> [Requirement] Whenever a line below holds the word "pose", copy that line.
BEGIN Data records
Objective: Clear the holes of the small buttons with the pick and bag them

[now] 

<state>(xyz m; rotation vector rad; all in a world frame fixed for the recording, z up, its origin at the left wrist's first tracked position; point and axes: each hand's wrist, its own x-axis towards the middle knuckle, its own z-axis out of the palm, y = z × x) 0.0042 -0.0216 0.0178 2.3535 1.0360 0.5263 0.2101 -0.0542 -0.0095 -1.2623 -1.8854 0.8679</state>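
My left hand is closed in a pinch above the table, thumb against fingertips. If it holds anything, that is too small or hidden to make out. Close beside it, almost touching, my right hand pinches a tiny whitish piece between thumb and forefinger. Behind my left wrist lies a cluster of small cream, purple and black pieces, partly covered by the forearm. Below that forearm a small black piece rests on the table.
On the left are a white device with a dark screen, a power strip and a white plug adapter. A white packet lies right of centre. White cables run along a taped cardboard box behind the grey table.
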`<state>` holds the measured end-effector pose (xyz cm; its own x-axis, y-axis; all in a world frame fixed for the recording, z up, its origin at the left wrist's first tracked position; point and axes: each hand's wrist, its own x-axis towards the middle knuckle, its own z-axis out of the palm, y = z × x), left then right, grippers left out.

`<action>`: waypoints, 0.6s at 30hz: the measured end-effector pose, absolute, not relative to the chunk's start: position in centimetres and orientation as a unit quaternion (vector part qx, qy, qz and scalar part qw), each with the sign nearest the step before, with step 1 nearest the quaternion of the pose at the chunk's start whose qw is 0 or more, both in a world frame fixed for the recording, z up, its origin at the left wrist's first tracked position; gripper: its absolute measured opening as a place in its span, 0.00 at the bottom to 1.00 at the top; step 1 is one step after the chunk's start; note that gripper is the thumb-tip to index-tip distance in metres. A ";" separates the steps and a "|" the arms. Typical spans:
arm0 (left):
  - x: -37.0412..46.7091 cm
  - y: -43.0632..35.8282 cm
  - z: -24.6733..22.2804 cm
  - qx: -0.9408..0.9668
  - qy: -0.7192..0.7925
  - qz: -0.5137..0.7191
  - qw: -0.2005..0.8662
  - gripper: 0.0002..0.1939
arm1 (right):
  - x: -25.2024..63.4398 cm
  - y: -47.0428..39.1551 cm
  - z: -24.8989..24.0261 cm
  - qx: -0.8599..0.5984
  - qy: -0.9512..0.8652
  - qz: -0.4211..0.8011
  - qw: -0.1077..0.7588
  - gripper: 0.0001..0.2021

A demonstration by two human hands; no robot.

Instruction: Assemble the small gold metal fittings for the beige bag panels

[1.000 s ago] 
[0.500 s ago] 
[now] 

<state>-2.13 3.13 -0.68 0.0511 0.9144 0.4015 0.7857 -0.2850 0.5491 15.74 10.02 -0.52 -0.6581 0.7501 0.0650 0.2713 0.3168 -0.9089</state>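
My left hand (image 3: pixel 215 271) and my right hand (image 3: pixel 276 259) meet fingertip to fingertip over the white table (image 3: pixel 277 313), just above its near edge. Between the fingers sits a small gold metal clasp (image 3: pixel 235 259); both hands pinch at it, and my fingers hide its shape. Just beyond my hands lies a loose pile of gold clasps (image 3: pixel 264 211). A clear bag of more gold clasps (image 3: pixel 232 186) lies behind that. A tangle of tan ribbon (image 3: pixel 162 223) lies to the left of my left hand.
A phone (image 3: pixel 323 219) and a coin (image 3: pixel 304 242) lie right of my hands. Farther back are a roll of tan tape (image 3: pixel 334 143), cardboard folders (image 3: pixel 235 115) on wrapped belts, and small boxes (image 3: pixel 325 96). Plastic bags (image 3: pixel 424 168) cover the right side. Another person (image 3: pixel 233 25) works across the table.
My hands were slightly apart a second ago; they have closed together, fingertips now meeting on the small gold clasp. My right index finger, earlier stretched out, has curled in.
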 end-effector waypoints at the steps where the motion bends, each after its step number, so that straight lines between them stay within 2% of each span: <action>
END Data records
> [Result for this exercise]
`<state>` holds the measured end-effector pose (xyz cm; its own x-axis, y-axis; all in a world frame fixed for the recording, z up, its origin at the left wrist's first tracked position; point and axes: each hand's wrist, its own x-axis towards the middle knuckle, its own z-axis out of the palm, y = z × x), left then right, grippers left out.
`<action>`: waypoints, 0.6s at 30hz: the measured end-effector pose, absolute, not relative to the chunk's start: position in centimetres and orientation as a unit quaternion (vector part qx, qy, qz and scalar part qw), each with the sign nearest the step before, with step 1 nearest the quaternion of the pose at the chunk's start whose qw is 0 or more, both in a world frame fixed for the recording, z up, its origin at the left wrist's first tracked position; gripper: its absolute measured opening as a place in its span, 0.00 at the bottom to 1.00 at the top; step 1 is one step after the chunk's start; note that gripper is the thumb-tip to index-tip distance in metres. A ";" separates the steps and a "|" the arms. Typical spans:

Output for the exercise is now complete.